Forensic science benefits from PCR-ELISA in DNA profiling and analysis. The method's precision in amplifying and detecting specific DNA sequences aids in the identification of individuals, crucial in criminal investigations and paternity testing. The sensitivity of PCR-ELISA allows for the analysis of minute amounts of DNA, even from degraded or challenging samples.

In the pharmaceutical industry, PCR-ELISA plays a pivotal role in drug development and quality control. It is employed for the detection and quantification of nucleic acid contaminants in biopharmaceutical products. This ensures the purity and safety of pharmaceuticals, meeting regulatory standards and assuring product quality.
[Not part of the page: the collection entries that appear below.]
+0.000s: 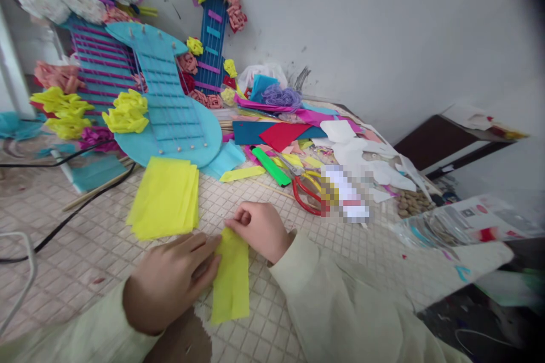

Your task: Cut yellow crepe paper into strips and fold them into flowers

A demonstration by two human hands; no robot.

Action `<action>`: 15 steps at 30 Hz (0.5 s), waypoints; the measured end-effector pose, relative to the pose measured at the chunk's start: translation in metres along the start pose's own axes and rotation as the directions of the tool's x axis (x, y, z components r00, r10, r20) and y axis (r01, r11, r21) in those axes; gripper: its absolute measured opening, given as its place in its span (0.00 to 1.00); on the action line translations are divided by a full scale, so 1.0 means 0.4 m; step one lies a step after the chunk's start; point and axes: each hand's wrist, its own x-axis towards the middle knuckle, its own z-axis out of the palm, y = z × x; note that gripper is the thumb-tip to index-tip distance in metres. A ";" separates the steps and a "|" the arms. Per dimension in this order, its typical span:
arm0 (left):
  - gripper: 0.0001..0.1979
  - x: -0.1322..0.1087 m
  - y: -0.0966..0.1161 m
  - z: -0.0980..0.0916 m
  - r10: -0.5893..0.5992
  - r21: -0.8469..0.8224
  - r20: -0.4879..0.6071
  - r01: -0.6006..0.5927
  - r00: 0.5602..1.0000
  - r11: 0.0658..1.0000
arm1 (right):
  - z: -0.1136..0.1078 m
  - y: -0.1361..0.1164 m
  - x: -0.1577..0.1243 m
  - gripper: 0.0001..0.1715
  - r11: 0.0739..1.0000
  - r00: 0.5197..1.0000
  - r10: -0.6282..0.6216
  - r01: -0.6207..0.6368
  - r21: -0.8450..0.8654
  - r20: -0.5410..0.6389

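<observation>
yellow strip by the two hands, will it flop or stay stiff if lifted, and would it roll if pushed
The yellow strip would probably flop, since it looks as thin as the yellow sheets nearby. It is likely light for its size, for the same reason. Rolling or tipping seems unlikely, as it lies flat on the table.

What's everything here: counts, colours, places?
Rectangular paper strip: one, yellow, front centre.
Squarish paper stack: one, yellow, centre left.
Stringed guitar-like boards: at least three, blue, back left.
Crumpled paper flowers: many, yellow, pink, white, around boards.
Metal scissors: one, red-handled, centre right.
Long plastic tool: one, green, beside scissors.
Yarn bundle: one, purple, back centre.
Paper scraps: many, multicoloured, back right.
Thin cables: several, black, white, left.
Plastic packaging: some, clear, right.
Rounded pieces: many, brown, right.
Gridded tabletop: one, pale, underneath.
Left hand and right hand: two, pale sleeved, at strip.
</observation>
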 end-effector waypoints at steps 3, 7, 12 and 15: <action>0.15 -0.002 -0.001 -0.006 -0.012 0.002 0.025 0.012 1.000 1.000 | -0.003 0.010 0.004 0.09 0.998 1.000 0.002 -0.003 0.067 0.004; 0.14 -0.002 0.000 -0.013 -0.033 0.008 0.041 0.033 0.999 0.999 | -0.015 0.030 0.017 0.11 0.955 0.995 0.029 -0.056 0.291 0.096; 0.14 0.004 -0.003 -0.007 -0.038 -0.034 0.002 0.039 0.999 0.999 | -0.013 0.038 0.020 0.06 0.964 0.989 -0.101 0.071 0.257 0.106; 0.14 0.005 -0.009 0.001 -0.062 -0.054 -0.028 0.061 0.998 0.997 | -0.007 0.030 0.012 0.05 0.977 0.983 -0.173 0.163 0.140 0.062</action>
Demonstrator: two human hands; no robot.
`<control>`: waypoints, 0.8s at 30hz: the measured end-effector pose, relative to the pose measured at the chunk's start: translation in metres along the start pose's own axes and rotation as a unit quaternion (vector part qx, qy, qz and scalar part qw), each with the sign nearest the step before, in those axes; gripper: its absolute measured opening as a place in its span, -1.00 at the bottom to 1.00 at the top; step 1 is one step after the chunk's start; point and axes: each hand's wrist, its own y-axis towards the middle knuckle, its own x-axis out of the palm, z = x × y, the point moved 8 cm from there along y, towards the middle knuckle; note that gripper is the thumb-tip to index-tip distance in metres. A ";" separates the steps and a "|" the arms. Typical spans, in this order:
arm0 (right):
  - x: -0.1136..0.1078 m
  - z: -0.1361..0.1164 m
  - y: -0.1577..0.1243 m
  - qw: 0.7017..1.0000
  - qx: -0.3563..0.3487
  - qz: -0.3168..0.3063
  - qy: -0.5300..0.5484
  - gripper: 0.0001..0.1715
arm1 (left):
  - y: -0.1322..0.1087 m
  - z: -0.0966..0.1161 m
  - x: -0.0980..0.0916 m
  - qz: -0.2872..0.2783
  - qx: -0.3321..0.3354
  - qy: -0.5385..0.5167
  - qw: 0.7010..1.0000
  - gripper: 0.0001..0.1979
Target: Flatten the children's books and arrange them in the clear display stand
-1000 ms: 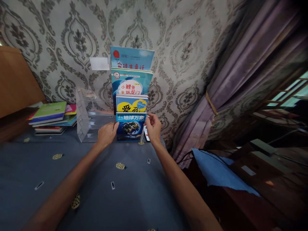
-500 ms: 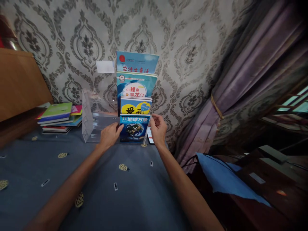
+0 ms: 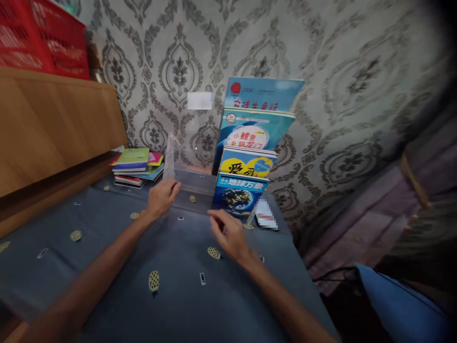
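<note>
A clear acrylic tiered rack (image 3: pixel 189 186) stands on the blue cloth against the wall. Its right column holds several children's books stepped upward; the lowest is a blue book with an Earth picture (image 3: pixel 238 196). My left hand (image 3: pixel 161 197) hovers just left of the rack's empty clear tiers, fingers loosely curled and holding nothing. My right hand (image 3: pixel 228 235) hangs over the cloth in front of the Earth book, fingers half bent, apart from the book and empty.
A stack of colourful books (image 3: pixel 137 166) lies at the back left by a wooden headboard (image 3: pixel 53 124). A red crate (image 3: pixel 43 38) sits on top of it. A phone (image 3: pixel 266 215) lies right of the rack. Purple curtain (image 3: pixel 385 209) hangs at right.
Both hands have let go of the Earth book, which stays in the bottom tier. My right hand drew back toward me, my left moved left. The camera turned left.
</note>
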 end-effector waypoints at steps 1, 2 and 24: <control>0.015 -0.004 -0.007 0.999 -0.014 -0.037 0.004 -0.73 | 0.002 -0.017 -0.008 0.018 -0.015 0.014 1.000 -0.60; 0.028 -0.006 -0.015 0.997 -0.019 -0.074 0.007 -0.71 | 0.005 -0.035 -0.016 0.036 -0.037 0.031 0.998 -0.59; 0.053 0.010 -0.065 0.979 0.092 -0.178 0.040 -0.73 | 0.146 -0.241 0.038 -0.276 -0.118 0.204 0.932 -0.56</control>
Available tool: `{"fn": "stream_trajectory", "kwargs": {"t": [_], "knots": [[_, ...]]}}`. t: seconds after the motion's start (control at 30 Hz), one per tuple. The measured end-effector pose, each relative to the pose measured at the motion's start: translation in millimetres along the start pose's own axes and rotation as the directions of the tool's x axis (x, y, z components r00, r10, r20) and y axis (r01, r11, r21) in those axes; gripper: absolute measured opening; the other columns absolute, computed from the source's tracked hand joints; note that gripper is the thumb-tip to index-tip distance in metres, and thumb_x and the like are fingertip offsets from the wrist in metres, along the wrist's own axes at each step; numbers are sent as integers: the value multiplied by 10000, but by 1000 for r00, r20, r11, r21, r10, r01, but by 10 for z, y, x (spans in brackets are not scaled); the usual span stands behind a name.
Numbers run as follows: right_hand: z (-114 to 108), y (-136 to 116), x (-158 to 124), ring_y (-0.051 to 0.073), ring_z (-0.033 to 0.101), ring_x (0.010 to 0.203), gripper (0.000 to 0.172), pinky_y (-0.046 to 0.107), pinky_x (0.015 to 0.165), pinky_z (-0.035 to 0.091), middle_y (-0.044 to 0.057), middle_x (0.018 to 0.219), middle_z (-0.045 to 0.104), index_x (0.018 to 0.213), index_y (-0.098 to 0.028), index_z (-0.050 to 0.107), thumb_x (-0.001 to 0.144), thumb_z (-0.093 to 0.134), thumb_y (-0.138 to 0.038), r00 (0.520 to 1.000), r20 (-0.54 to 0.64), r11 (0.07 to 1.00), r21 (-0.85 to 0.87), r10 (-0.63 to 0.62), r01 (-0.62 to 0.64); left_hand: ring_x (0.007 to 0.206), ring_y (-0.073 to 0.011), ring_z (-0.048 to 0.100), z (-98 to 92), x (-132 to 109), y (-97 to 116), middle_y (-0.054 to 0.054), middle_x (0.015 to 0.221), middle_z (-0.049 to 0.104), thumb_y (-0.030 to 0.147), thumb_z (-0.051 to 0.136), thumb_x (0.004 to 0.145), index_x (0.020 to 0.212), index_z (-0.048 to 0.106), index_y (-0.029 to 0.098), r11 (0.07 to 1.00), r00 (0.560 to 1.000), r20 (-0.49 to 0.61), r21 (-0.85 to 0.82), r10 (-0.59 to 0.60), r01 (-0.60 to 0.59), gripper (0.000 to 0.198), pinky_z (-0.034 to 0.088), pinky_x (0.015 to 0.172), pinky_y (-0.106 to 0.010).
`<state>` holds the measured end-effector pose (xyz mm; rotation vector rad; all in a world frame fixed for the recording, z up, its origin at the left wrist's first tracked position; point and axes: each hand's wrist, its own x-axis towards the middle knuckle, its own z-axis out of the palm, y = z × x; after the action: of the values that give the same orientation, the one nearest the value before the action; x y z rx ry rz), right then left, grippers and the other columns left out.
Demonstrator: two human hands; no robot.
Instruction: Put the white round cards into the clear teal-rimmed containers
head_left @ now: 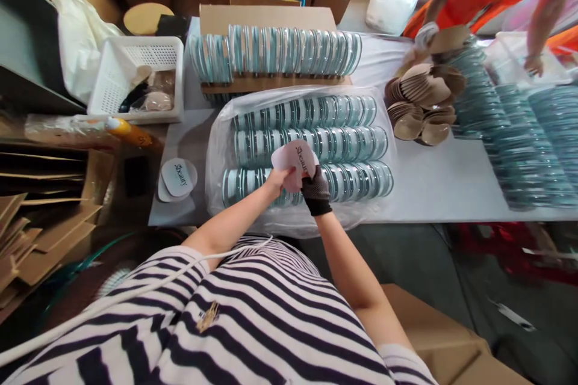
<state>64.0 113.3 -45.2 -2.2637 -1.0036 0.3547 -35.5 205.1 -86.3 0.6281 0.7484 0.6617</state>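
Both of my hands meet over the front rows of clear, round plastic covers [311, 143]. Between them are printed paper cards [298, 156], pale pink-white with rounded corners and dark lettering; how many are stacked there I cannot tell. My bare left hand [279, 179] pinches the cards at their lower left edge. On the lower right, my right hand [316, 188], in a dark glove with bare fingertips showing, grips the same cards. Another small pile of cards with the same lettering [177, 177] lies at the table's left end.
An open plastic bag [214, 192] surrounds three rows of covers; more covers stand in a cardboard box [266, 17] behind. A white basket [174, 111] is at left. To the right are brown moulded pieces [419, 87], more stacked covers [519, 144] and a co-worker's gloved hand [427, 35].
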Motion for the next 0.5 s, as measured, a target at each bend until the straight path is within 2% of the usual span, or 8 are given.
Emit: {"fn": "stream_trajectory", "kwargs": {"t": [0.07,0.13,0.17,0.23,0.33,0.4,0.5], "knots": [[-71,47,-113,234,631,836,439,329,712,500,138,958,700,1213,-92,591,874,445,-330,985,-113,992,15,127,-126,1133,-331,650,-15,47,91,-123,1132,730,162,802,701,1136,689,157,999,1000,-12,-34,-4,4,450,496,1028,-511],[-215,190,-342,234,629,830,440,315,686,471,142,949,700,1192,-97,609,890,454,-377,972,-200,989,-56,119,-133,1123,-307,661,-50,118,189,-113,1101,741,139,774,728,1146,678,150,996,996,-93,-88,-5,-3,429,501,1033,-489],[-282,279,-504,231,629,817,435,307,671,454,142,936,700,1178,-106,622,897,463,-398,978,-185,984,-129,94,-120,1112,-294,669,-78,156,231,-108,1082,747,116,755,739,1158,670,144,993,989,-150,-116,-10,-8,429,504,1033,-478],[-343,438,-863,213,627,757,394,287,635,415,128,888,703,1139,-130,649,898,492,-399,997,-20,950,-304,72,-75,1087,-270,684,-149,221,286,-99,1053,756,71,719,755,1192,649,136,987,970,-242,-161,-34,-5,447,514,1026,-455],[-170,512,-1213,188,623,696,361,263,604,380,94,845,703,1184,-175,636,898,519,-363,958,248,878,-479,140,-4,1059,-255,699,-245,268,282,-98,1060,756,52,696,770,1225,633,139,978,957,-277,-205,-84,27,467,531,1007,-430],[64,431,-1193,183,635,705,372,256,610,381,82,857,706,1248,-200,593,927,484,-353,923,340,854,-520,182,24,1057,-258,700,-279,272,251,-107,1088,749,63,706,771,1239,629,142,975,960,-262,-218,-102,44,481,536,1000,-429],[357,235,-918,193,667,795,369,262,648,395,93,934,713,1278,-199,541,982,392,-363,900,392,855,-516,191,43,1066,-265,697,-293,274,217,-120,1123,737,74,719,767,1251,623,144,975,968,-231,-217,-101,49,498,531,1004,-440]]}}
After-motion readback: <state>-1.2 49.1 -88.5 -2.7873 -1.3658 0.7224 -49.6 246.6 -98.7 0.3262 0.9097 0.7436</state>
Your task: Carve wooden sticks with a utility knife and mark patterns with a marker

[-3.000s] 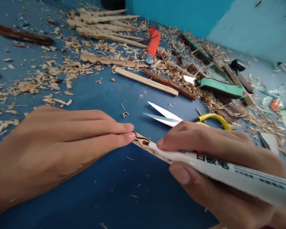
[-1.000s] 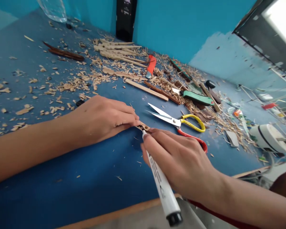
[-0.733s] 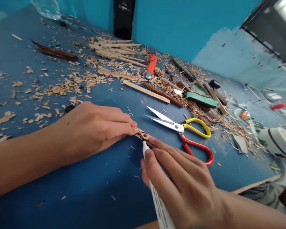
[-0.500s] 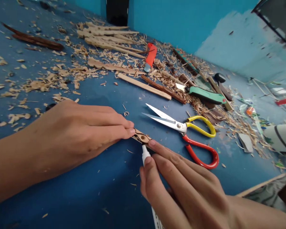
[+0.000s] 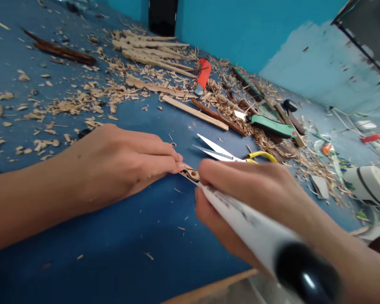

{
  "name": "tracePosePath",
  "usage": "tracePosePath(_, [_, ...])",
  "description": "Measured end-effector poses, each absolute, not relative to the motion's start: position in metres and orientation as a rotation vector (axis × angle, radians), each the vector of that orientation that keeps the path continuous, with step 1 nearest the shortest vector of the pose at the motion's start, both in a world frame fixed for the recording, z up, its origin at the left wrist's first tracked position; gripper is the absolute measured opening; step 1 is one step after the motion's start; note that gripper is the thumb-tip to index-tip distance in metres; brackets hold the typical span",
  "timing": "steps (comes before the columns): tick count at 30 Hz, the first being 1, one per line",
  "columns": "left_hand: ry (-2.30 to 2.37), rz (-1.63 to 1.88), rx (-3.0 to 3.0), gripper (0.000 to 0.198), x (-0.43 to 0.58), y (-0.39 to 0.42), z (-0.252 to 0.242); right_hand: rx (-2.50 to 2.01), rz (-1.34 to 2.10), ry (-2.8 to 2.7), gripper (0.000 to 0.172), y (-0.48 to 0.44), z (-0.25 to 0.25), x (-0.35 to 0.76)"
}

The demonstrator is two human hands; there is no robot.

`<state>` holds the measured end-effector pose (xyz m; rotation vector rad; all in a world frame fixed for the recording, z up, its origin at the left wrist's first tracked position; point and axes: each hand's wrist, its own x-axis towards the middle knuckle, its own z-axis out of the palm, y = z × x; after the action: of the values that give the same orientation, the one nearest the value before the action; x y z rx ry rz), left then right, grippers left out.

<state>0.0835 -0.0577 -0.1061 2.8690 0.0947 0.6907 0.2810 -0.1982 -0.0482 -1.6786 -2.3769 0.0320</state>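
On the near side of the scissors (image 5: 218, 147), a drilled wooden strip (image 5: 187, 171) lies on the tabletop (image 5: 129, 249). Left of the scissors, the left hand (image 5: 129, 162), palm down, fingers straight, pinches the strip's end; before the scissors, the right hand (image 5: 259, 190) curls its grip tightly around a marker pen (image 5: 250, 228).

The dark lettering (image 5: 245, 216) on the white marker (image 5: 256, 228) is too blurred to read.
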Motion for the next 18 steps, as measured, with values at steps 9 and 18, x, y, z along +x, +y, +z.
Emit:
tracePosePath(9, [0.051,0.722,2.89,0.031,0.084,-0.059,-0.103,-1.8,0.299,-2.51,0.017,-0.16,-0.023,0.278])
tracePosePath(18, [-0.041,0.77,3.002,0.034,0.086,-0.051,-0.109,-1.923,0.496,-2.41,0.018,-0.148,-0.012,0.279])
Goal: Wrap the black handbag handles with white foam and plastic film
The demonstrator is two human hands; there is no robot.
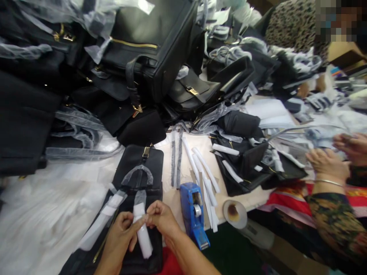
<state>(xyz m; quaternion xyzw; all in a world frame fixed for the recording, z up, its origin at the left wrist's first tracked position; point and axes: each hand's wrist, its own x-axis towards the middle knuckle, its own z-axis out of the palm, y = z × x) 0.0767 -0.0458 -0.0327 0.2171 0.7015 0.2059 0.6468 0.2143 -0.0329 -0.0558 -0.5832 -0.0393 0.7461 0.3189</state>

Furthermore, PCR-ELISA is integral in research applications, enabling the study of gene expression, regulation, and function. It facilitates the quantification of specific nucleic acid sequences, providing insights into biological processes and mechanisms. Researchers use PCR-ELISA to unravel the complexities of diseases, contributing to the development of novel therapeutic approaches.

In conclusion, PCR-ELISA's broad range of applications underscores its significance in various scientific and medical disciplines. Its ability to combine the precision of PCR with the specificity of ELISA makes it a valuable tool for diagnostics, genetic testing, environmental monitoring, forensic science, pharmaceuticals, and research. As technology continues to advance, PCR-ELISA is likely to evolve and find even more applications in the ever-expanding landscape of life sciences.

References

1. Sue M.J., et al. Application of PCR-ELISA in molecular diagnosis. BioMed Research International. 2014, 2014.
2. Arya N., Kaur A. A review paper on application of PCR-ELISA in the molecular diagnosis. International Journal of Innovative Research in Engineering & Management. 2022;9(1):341-4.